Work item: A verbatim transcript of the data below is required, images omitted.

Material provided:
● ● ● ●

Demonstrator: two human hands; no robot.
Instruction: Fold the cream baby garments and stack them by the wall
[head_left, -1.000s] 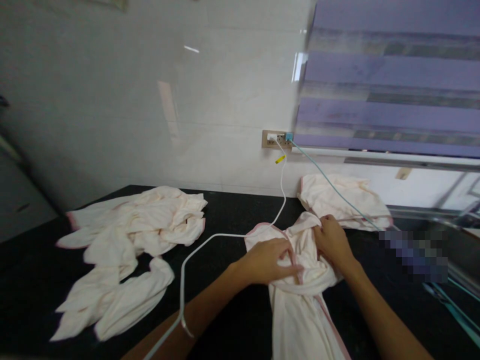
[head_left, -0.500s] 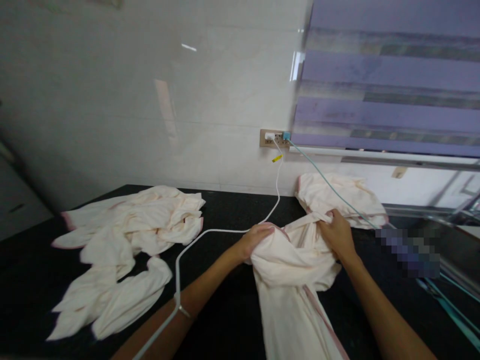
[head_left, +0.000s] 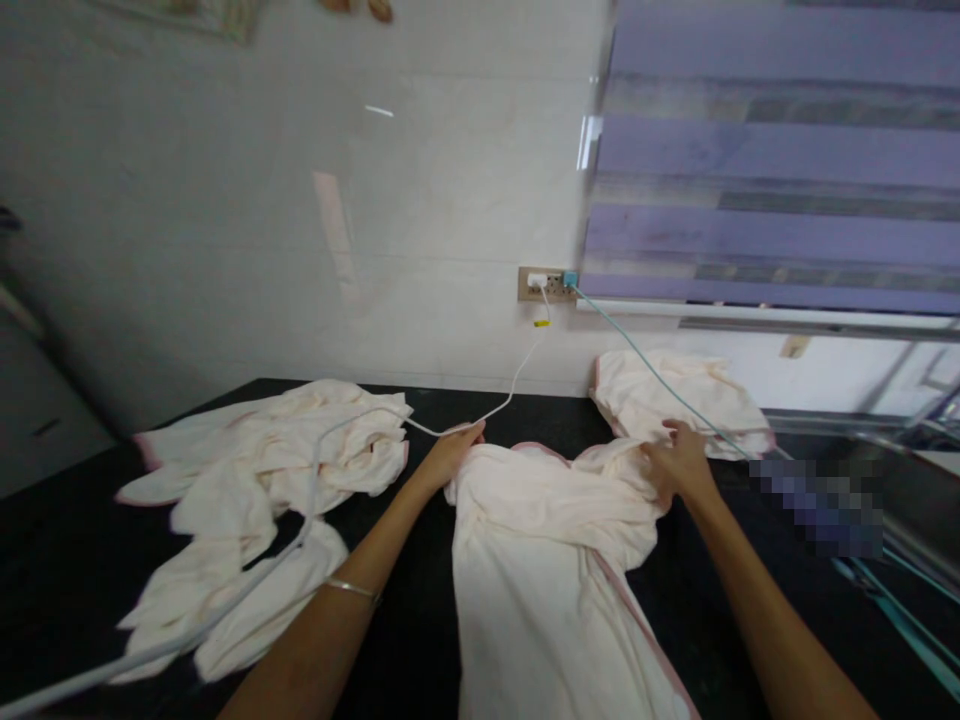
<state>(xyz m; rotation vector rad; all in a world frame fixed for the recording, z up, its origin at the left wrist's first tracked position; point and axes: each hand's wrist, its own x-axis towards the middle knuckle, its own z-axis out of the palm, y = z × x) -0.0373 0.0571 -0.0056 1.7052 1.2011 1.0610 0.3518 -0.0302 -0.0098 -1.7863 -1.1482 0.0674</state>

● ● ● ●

Solution to the exercise:
Demonstrator: two human hands; no robot.
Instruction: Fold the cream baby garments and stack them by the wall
[head_left, -1.000s] 
[head_left, -0.500s] 
[head_left, +0.000s] 
<state>(xyz m; rotation vector rad; all in a world frame fixed for the recording, z up, its origin at the left wrist's first tracked position; point and axes: each hand's wrist, its own x-axis towards the middle knuckle, its own z-axis out of the palm, y = z × x) -0.0373 0.0571 -0.0056 1.7052 1.2011 1.0610 0.3518 -0.0302 -0.0098 -1.7863 -1.1482 0.0674</state>

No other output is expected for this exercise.